Insolite

Pervitin® : une amphétamine au service des armées

Comment expliquer l’invasion nazie, qui a surpris l’Europe toute entière, à l’aube de la Seconde Guerre mondiale ? Se pourrait-il qu’une aide médicamenteuse ait été proposée en plus du discours habité et vénéré d’un dictateur et d’une propagande intrusive ? Des soldats auraient-ils pu être dopés ?

La réponse est oui ! Et pour cause : près de 200 millions de comprimés de Pervitin® ont été délivrés de 1939 à 1945 aux soldats allemands de la Wehrmacht. L’objectif : maintenir les troupes en continuelle alerte, et éviter les « coups de faiblesse ». Leur existence n’est pourtant pas secrète, étant donné que les « Panzerschokolade[1] » font l’objet de nombreuses mentions dans les échanges épistolaires, tout droit venus du front.

On[2] rapporte notamment l’histoire et le témoignage d’un soldat allemand, envoyé au combat : Heinrich Böll. A partir des lettres signées « H.B », de nombreux effets indésirables faisaient déjà l’objet d’inquiétudes, et sont rapportées ainsi :

« Viele konnten gar nicht mehr anders – sie ware süchtig nach dem Mittel, die Substanz hatte sie längst abhängig gemacht ».

Traduction : “Beaucoup ne pouvaient rien (faire) d’autre – ils étaient accros au médicament, la substance les ayant rendus dépendants depuis longtemps”.

Mais au-delà de la « simple » dépendance, des accidents cardiovasculaires ou des troubles psychotiques éclatèrent au sein des rangs militaires, provoquant la mort subite de plusieurs soldats dans les zones de combat. Une prise de conscience qui a remonté jusque dans les instances nazies en charge de la santé des armées, à l’origine d’une réduction sensible de la distribution de Pervitin®, au profit de nouvelles substances à tester, parmi lesquelles des stimulants dérivés de la cocaïne, par exemple.

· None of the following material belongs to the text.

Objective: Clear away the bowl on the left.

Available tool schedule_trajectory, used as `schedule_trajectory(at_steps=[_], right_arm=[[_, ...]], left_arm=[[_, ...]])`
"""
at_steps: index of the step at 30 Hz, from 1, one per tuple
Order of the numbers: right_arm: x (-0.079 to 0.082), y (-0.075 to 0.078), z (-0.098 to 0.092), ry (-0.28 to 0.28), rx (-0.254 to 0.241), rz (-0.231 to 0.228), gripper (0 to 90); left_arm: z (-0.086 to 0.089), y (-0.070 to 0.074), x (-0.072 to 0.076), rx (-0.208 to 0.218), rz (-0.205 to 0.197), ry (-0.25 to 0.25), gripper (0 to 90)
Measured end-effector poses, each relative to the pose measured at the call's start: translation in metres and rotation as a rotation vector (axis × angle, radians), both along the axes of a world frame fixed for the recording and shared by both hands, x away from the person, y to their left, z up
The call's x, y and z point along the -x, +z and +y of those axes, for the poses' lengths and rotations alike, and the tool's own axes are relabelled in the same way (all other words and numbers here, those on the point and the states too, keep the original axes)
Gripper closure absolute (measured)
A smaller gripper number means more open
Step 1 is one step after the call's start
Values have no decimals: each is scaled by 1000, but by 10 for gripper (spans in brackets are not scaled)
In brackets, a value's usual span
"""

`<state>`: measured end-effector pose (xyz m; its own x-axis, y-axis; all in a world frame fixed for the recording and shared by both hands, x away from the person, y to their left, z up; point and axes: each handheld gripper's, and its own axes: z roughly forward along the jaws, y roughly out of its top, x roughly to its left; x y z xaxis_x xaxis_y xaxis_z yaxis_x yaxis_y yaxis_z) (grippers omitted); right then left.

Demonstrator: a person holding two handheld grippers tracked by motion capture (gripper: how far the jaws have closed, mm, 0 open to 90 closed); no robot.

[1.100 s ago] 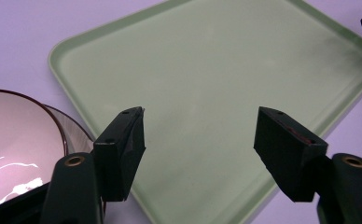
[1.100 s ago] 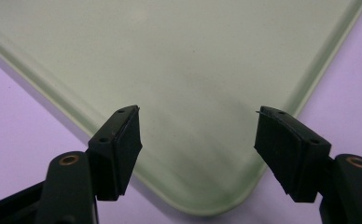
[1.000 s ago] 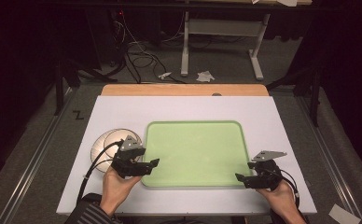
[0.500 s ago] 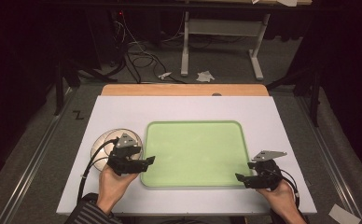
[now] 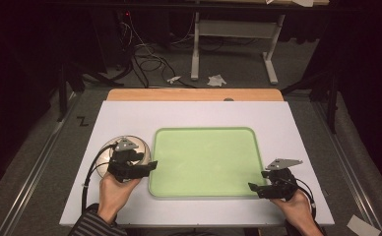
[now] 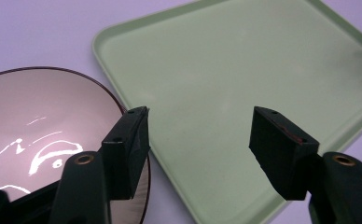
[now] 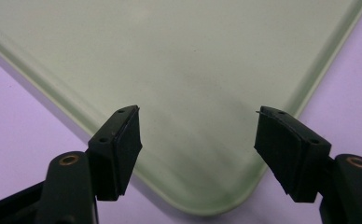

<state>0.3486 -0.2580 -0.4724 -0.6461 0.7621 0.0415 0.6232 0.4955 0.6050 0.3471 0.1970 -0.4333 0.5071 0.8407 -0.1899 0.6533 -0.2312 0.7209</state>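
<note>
At the left of the high view, the person's left hand comes up from the bottom edge in a striped sleeve, holding the left gripper over the white surface. It sits over the near right part of a shiny round bowl and points right, toward the left rim of the green tray. In the left gripper view its jaws stand wide apart and released, holding nothing: one jaw hangs over the bowl's rim, the other over the tray's floor. Whether either jaw touches what lies beneath cannot be told.

The tray lies in the middle of the surface, just beside the bowl, with nothing on it.

At the right, the right hand rests near the surface's front edge, with the right gripper aimed left at the tray's near right corner. In the right gripper view its jaws are likewise spread wide and released, straddling that rounded corner of the tray without gripping it.

Compared with a second ago, the left gripper has drawn slightly back and leftward, farther over the bowl; the right gripper has kept its place.
</note>
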Motion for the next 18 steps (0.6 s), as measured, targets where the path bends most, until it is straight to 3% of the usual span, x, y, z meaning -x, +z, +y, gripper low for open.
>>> schedule_trajectory(at_steps=[3,11,18], right_arm=[[-1,0,0,3,0,0,326],[0,0,0,1,-1,2,327],[0,0,0,3,0,0,327]], left_arm=[[3,0,-1,3,-1,5,374],[21,2,-5,64,8,58,371],[34,2,-9,51,8,102,357]])
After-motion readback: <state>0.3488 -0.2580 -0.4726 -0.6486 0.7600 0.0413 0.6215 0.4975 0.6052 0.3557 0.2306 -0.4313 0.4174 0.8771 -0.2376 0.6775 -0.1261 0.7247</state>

Dernière question à laquelle répondre : quelle substance active pouvait bien contenir les comprimés de Pervitin® ? De la méthamphétamine, bien entendu ! Assez insolite, finalement, d’imaginer le troisième Reich comme un réseau de dealer de drogues à l’échelle nationale, non ? Substances qui, d’ailleurs, seront destinées à devenir des molécules à usage récréatif, notamment dans le milieu de la fête et de la nuit …

Pour finir, l’ouvrage cité propose une satire incisive des troupes nazies, les résumant à :

« Im Grunde zog Nazideutschland also mit einem Heer von Junkies durch Europa ».

Traduction : “L’Allemagne nazie a ainsi envahi l’Europe avec une armée de Junkies”.

 

Source : Robson Steve, « Nazis on narcotics : How Hitler’s henchmen stayed alert during war by taking Crystal Meth ».

[1] En allemand, signifie littéralement « chocolat de tank ».

[2] Roland Härtel-Petri, Heiki Haupt, « Crystal Meth : Wie eine Drogue unser Land überschwemmt ».